* Task: With the line containing "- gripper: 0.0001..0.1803" as the start and the line containing "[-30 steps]" as the end, transcribe that span of the entries below exactly, including both.

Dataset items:
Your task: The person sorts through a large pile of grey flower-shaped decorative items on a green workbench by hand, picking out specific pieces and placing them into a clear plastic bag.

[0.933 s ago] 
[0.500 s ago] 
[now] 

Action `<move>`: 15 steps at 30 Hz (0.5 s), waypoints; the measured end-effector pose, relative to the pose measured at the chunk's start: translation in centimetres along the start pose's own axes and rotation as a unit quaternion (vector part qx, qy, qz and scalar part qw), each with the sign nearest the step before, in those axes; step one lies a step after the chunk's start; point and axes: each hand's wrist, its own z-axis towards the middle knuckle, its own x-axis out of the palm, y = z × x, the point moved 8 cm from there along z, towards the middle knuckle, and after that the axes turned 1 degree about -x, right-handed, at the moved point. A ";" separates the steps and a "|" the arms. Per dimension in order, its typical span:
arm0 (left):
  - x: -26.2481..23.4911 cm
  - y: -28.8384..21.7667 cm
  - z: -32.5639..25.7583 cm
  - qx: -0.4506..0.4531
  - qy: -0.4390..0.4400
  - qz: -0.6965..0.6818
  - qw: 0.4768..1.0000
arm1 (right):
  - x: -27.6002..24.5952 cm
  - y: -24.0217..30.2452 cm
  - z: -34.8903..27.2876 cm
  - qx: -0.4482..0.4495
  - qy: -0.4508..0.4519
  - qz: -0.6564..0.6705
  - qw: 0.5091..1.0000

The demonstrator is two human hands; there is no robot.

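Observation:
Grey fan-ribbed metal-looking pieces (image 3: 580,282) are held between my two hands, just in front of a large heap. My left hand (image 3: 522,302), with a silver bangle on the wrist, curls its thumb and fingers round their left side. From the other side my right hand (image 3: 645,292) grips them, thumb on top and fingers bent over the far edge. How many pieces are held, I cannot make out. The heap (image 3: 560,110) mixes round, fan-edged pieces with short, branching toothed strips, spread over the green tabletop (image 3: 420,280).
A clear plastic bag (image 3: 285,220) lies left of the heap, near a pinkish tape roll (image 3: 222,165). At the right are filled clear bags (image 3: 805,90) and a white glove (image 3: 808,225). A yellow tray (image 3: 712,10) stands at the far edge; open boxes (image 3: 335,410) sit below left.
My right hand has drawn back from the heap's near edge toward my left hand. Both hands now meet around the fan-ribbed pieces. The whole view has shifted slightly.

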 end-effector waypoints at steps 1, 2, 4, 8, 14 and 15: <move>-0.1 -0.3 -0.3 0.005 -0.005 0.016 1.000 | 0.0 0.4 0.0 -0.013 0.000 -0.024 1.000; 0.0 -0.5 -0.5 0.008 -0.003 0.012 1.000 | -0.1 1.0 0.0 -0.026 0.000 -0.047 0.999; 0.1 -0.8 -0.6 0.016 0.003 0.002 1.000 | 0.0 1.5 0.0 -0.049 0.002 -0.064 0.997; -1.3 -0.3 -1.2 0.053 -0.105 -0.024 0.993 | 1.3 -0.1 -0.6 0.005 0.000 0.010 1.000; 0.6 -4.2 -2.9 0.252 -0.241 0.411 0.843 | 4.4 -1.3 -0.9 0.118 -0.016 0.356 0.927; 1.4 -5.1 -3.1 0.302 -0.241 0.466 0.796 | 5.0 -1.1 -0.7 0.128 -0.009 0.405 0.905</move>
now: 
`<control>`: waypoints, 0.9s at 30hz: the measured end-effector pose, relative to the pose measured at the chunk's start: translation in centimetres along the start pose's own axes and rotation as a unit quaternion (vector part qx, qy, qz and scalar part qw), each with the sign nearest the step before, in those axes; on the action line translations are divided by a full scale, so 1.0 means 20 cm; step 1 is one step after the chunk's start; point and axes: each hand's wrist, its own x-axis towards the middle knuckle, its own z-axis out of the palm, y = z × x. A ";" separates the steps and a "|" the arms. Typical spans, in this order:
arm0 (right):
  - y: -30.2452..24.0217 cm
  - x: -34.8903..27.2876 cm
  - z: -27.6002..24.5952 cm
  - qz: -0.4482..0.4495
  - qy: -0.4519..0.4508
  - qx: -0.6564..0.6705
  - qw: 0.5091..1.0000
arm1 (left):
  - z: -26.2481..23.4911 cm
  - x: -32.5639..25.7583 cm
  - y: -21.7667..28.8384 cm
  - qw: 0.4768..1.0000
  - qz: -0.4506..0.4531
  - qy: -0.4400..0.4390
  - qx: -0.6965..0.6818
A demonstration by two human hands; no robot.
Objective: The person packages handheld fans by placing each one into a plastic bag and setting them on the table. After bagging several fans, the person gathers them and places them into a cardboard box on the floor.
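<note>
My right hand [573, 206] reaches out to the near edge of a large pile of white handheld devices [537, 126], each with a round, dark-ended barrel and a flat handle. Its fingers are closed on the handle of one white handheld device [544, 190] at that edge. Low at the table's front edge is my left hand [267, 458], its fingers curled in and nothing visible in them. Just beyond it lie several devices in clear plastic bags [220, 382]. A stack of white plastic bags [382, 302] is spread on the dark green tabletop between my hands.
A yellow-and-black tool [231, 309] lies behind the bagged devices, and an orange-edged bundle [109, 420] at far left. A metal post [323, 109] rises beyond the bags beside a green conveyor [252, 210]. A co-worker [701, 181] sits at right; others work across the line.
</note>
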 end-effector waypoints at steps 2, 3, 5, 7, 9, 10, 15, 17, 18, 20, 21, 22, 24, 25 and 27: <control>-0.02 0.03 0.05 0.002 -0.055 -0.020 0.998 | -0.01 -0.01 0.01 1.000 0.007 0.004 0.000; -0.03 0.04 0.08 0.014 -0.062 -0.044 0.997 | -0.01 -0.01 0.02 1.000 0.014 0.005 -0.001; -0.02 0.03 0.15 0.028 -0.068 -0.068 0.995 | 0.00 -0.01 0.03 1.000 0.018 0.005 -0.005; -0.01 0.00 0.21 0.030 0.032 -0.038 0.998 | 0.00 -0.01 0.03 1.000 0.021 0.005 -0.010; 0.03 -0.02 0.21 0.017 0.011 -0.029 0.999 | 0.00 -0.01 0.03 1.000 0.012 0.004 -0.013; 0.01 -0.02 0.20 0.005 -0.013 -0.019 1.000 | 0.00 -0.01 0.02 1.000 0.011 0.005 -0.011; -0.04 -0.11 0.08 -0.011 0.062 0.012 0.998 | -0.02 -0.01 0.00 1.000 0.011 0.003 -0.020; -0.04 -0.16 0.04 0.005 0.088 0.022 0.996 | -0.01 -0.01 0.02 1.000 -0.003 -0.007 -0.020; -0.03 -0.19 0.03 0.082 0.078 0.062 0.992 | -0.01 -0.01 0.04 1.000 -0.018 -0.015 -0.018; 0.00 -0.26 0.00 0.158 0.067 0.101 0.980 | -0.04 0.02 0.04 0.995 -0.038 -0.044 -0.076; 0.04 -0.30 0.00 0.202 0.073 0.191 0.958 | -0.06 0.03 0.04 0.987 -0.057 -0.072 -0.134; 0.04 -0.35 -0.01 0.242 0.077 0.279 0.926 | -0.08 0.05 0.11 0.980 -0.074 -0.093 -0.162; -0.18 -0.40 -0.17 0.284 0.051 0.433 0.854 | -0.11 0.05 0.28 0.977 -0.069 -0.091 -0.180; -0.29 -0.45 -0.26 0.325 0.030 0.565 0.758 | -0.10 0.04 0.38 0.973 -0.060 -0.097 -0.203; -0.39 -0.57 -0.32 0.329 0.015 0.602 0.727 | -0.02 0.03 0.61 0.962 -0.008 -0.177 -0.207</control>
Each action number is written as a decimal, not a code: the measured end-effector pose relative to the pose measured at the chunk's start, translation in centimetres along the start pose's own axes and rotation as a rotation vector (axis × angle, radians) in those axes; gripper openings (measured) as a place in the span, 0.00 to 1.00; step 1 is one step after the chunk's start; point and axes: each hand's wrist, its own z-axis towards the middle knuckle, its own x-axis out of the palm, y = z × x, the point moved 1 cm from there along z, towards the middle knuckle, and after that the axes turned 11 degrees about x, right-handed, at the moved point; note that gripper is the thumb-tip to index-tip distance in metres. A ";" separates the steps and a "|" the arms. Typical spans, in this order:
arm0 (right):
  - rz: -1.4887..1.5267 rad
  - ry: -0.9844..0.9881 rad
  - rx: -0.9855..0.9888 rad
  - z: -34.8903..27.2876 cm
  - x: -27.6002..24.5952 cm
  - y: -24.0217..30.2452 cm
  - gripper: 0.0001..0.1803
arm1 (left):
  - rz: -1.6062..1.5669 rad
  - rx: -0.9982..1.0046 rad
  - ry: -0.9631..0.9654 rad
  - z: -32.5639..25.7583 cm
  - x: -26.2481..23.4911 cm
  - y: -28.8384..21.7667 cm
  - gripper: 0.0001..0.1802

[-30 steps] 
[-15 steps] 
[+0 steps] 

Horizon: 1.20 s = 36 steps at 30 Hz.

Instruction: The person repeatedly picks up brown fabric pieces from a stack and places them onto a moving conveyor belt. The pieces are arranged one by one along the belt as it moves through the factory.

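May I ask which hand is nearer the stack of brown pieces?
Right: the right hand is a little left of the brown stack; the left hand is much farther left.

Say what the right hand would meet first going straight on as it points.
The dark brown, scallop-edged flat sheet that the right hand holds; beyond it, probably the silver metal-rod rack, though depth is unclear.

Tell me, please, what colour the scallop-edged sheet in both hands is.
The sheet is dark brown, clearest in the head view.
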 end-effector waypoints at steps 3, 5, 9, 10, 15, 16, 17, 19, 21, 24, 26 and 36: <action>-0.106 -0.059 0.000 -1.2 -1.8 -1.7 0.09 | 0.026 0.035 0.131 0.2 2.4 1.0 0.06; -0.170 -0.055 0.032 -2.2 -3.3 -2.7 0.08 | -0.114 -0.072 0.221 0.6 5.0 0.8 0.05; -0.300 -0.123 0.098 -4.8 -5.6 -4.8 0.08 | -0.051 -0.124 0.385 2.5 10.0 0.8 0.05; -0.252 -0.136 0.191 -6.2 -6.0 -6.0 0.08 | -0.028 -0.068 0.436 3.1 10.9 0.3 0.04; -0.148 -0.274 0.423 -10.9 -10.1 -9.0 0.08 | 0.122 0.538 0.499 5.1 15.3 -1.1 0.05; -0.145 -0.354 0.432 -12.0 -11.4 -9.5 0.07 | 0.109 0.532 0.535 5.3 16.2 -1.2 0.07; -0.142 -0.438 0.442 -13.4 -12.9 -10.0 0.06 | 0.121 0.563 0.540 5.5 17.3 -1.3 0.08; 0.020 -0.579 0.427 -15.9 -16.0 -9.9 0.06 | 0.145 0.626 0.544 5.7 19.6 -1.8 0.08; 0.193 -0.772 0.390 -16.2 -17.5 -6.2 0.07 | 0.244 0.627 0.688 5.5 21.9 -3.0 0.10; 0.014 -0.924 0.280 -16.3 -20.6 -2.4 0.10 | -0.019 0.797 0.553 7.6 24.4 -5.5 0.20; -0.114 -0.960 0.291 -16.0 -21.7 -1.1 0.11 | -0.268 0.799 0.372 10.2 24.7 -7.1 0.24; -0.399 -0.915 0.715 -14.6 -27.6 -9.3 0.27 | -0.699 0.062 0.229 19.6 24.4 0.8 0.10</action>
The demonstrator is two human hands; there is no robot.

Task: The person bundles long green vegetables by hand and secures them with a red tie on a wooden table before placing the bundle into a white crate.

* Reply to the exercise:
  - gripper: 0.0001..0.1803
arm1 (left):
  - rz: -1.6062..1.5669 rad
  - rx: -0.9982..1.0046 rad
  - ry: -0.9631..0.9654 rad
  - z: -32.5639..25.7583 cm
  - x: -26.2481..23.4911 cm
  - y: -28.8384..21.7667 cm
  - gripper: 0.0001..0.1802

[-30 steps] 

Output for this exercise is now complete.